Asia's factory activity slows as China's COVID curbs disrupt supply chains

Asia's factory activity slows as China's COVID curbs disrupt supply chains

ASEAN: Asia's factory activity slowed in May as China's heavy-handed COVID 19 curbs continued to disrupt supply chains and dampen demand, adding to the woes for some of the region's economies that are already under strain from surging raw material costs.

Business surveys show on Wednesday that the challenges facing policymakers face with tighter monetary policy and that manufacturers have slowed activity last month in countries ranging from Japan to Taiwan and Malaysia.

In May, China's Markit Manufacturing Purchasing Managers' Index PMI stood at 48.1, a move that was slightly improved from 46.0 the previous month, but is still below the 50-point threshold that separates contraction from expansion, a private survey showed.

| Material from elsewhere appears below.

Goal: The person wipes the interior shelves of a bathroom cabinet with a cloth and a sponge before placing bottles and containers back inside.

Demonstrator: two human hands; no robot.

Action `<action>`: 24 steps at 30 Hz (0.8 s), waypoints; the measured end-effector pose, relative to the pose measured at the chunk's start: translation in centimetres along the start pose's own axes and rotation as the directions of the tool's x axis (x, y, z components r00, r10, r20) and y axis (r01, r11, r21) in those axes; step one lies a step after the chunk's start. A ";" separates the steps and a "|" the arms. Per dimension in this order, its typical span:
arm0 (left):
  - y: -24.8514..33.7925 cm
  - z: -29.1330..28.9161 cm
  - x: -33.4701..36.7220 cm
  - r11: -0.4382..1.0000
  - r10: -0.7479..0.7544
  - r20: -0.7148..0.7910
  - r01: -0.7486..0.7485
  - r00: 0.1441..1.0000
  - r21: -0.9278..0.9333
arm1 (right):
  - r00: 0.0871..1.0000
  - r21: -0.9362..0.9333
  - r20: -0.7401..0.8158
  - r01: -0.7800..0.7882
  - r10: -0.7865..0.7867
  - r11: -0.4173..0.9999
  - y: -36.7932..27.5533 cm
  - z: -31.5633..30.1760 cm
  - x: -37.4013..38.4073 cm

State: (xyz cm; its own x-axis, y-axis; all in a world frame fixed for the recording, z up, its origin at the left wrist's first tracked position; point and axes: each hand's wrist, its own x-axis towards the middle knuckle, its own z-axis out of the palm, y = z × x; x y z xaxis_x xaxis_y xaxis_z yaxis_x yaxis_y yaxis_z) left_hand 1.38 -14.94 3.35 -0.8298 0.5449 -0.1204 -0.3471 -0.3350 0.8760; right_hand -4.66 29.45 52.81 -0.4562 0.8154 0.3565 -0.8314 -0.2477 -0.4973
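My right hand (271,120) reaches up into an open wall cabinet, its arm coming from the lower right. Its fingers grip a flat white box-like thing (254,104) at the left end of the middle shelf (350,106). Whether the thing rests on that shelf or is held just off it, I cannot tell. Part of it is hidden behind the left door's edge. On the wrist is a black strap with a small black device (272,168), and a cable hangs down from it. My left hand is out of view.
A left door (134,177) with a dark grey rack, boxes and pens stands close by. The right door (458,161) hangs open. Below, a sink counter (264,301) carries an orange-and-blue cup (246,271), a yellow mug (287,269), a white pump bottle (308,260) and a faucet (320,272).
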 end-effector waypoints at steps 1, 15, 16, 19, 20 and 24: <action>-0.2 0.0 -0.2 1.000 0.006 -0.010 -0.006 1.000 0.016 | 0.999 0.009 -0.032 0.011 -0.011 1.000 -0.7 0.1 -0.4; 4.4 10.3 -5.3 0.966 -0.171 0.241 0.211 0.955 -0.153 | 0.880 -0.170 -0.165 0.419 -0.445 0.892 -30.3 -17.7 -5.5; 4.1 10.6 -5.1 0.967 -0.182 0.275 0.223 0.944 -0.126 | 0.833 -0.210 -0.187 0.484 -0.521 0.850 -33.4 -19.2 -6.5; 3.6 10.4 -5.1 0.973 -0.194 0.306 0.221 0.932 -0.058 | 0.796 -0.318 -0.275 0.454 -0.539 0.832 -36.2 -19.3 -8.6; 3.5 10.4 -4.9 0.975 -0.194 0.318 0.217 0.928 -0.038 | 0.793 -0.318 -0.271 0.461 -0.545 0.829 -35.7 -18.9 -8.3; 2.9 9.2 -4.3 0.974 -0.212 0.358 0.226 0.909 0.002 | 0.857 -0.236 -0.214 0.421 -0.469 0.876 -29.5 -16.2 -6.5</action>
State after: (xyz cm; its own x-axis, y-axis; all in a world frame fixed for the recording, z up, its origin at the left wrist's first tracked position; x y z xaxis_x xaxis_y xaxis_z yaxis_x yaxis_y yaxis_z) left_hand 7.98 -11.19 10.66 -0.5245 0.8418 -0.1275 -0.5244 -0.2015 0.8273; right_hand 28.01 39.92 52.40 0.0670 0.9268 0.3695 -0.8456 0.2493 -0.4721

The results were in line with Tuesday's official data showing that China's factory activity fell at a slower pace in May. While COVID 19 curbs are being rolled back in some cities, they still weigh heavily on confidence and demand.

As Shanghai's lock down ends, supply chains and goods distribution may start to be slowed. But we're not out of the woods as China hasn't abandoned its zero-COVID policy altogether, said Toru Nishihama, chief economist at Dai-ichi Life Research Institute in Tokyo.

Rising inflation is forcing Asian central banks to tighten their monetary policy. There is the risk of market volatility due to the US interest rate hikes. Asia's economy may be weak for most of the year because of the layers of risks.